JEFF SMITH Staff Reporter firstname.lastname@example.org
Taher Inc. was chosen as the food service provider in Gering and Scottsbluff last spring. The new food service in the local school districts have been enjoyed by many students, teachers and administrators, so far, according to school officials.
Healthy Foods In Scottsbluff Schools!
There are several food offerings at the schools in Scottsbluff. There are five entrées that students at the high school can choose from, three entrées at Bluffs Middle School and two entrées that are available at the elementary schools.
Lavon Hood, chief financial officer of Scottsbluff Public Schools, said that the main difference in this year and previous years is more options at the schools. Meals can also able be made at the elementary schools instead of being transported from the high school. Mike Penne, the interim food services director interim director at Scottsbluff Public Schools, said there have been challenges but the food quality is more up to the standards of USDA than it has been in the past.
“It’s getting better. We are just lacking help and kids are getting used to the new system,” said Penne.
There were mixed feelings by some of the students who felt that there might not be as many options as before. According to sophomore Conner Muhr, there are several foods that are no longer available.
“There are things that I used to get a lot like fries, potato wedges and ice cream,” said Muhr.
Another student, Eli De Los Santos, liked the new lunch program.
“I like how we have our own chef now who makes Chinese food. We also get to pick our own food now, like fruits and vegetables,” said De Los Santos.
All of the schools in Scottsbluff now have a fresh fruit and vegetable bar. According to students, this is one of the things that they like about the new food service.
“This is about their health, providing healthy options,” said Hood.
Taher is also the new food service provider for Gering Public Schools and at a school board meeting on Aug. 17 there was a presentation by Tom Johnson, district manager for Taher. He gave an overview of the company and promoted the different aspects of the food company.
“We don’t have a cookie-cutter approach. We work with each individual school district to customize their food program,” said Johnson.
They have a chef-based program and work on providing fresh ingredients for the different food offerings. They have a focus on nutrition through the Food-4-Life program and putting the nutritional analyses online. Food-4-Life looks at four different stages of life, from toddlers to senior citizens, which Taher is committed to serving. There are also four food groups included in Food-4-life which are grains, proteins, fruits and vegetables.
The Food-4-Life initiative promotes local foods and less processed foods that contain no MSG or high-fructose corn syrup. There are other guidelines in the initiative, such as rotating the different food items so there is no repeat menu through the month. There will be a Harvest of the Month program which will display information about a featured fruit, vegetable and herb, grain, spice, or legume in recipes created by Taher’s team of chefs.

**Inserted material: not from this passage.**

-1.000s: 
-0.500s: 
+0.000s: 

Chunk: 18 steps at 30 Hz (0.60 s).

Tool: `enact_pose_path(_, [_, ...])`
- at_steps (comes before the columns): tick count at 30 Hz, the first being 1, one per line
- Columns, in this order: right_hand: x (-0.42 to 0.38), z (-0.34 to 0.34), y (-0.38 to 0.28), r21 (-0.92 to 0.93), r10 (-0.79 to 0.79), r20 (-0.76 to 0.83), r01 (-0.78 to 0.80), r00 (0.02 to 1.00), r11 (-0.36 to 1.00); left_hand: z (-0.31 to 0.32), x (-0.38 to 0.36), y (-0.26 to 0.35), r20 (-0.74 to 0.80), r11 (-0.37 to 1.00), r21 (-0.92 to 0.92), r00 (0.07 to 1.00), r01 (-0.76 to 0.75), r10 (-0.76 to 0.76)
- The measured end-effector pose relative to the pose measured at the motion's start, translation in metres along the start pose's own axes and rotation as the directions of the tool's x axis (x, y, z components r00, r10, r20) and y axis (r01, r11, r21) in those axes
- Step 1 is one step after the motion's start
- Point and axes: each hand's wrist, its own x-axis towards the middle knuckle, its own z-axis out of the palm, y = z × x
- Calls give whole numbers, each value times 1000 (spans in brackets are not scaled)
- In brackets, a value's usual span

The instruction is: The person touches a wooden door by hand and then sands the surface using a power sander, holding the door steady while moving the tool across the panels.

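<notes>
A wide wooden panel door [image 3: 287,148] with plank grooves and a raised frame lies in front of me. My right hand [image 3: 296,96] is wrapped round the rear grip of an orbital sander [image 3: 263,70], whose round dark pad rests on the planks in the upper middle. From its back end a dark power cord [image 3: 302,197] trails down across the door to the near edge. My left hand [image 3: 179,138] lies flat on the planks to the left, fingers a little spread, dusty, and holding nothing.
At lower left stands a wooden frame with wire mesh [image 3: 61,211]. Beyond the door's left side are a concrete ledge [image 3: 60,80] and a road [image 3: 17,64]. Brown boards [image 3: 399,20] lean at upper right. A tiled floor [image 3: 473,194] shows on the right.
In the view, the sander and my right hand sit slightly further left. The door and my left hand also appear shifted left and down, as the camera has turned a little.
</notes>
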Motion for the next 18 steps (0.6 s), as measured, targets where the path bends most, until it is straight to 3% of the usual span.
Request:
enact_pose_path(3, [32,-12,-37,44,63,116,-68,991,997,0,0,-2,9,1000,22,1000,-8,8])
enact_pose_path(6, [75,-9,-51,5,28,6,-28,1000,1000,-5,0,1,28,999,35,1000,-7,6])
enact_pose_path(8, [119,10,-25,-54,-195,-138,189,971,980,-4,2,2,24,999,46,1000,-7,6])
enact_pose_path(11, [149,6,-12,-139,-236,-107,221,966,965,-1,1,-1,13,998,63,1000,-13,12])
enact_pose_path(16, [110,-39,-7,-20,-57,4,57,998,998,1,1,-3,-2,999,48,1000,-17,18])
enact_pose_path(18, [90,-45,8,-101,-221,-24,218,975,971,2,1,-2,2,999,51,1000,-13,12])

There are also educational flyers that encourage students to try new foods. The flyers provide the recipe for the food item and the different ingredients that are in it.
“This is provided so children are excited about what they’re actually trying,” said Johnson.
Chefs taste test recipes and implement different recipes at the schools that may be a tradition at the school districts. Penne said that the only one that he is aware of so far is the cinnamon rolls recipe.
“These recipes are analyzed to make sure they meet federal guidelines,” said Penne.
Taher is in the process of implementing a Farm to School program. Through the Farm to School program, there will be more of an attempt to work with local farmers to promote local produce. Taher also wants to work with a local co-op or other organizations to advocate for the sustainability of local farming practices. Taher is open to the idea of having local farmers visit the cafeteria and are exploring ideas to create awareness of where the food comes from. Johnson said it’s not unusual for farmers to provide meat to use for some of the meals that are served at the schools.
Some board members introduced the idea for beef donations for the chefs to use in the meals. Board member B.J. Peters said that he thinks the school districts in Bridgeport and Bayard receive all of their beef through donation for use in the schools.
There are also some new employees in the district that have came along with the different food choices. Taher has 2,600 employees in 13 states. Penne and the interim head chef, Rodney Barth, are among the new staff members. There will also be a new chef that will start next Tuesday in Scottsbluff. There are over 30 staff members in Scottsbluff. Gering has 14 employees. Gering and Scottsbluff only had to replace three food service employees although there are more that can be hired.
Penne was previously a food services director in South Sioux City Public Schools. He said there were over 3,500 students in that school district. Barth also came from a larger school district in Elkhorn, Nebraska, that served around 4,000 students.
Taher also works with the staff on a monthly basis. This ensures that the work of any new programs is happening, assesses the needs of hands-on training and keeps safety up-to-date. Taher sets goals with the staff and there are also regional meetings with the different food directors in the region so that there could be more of an understanding of what needs to be worked on in the future.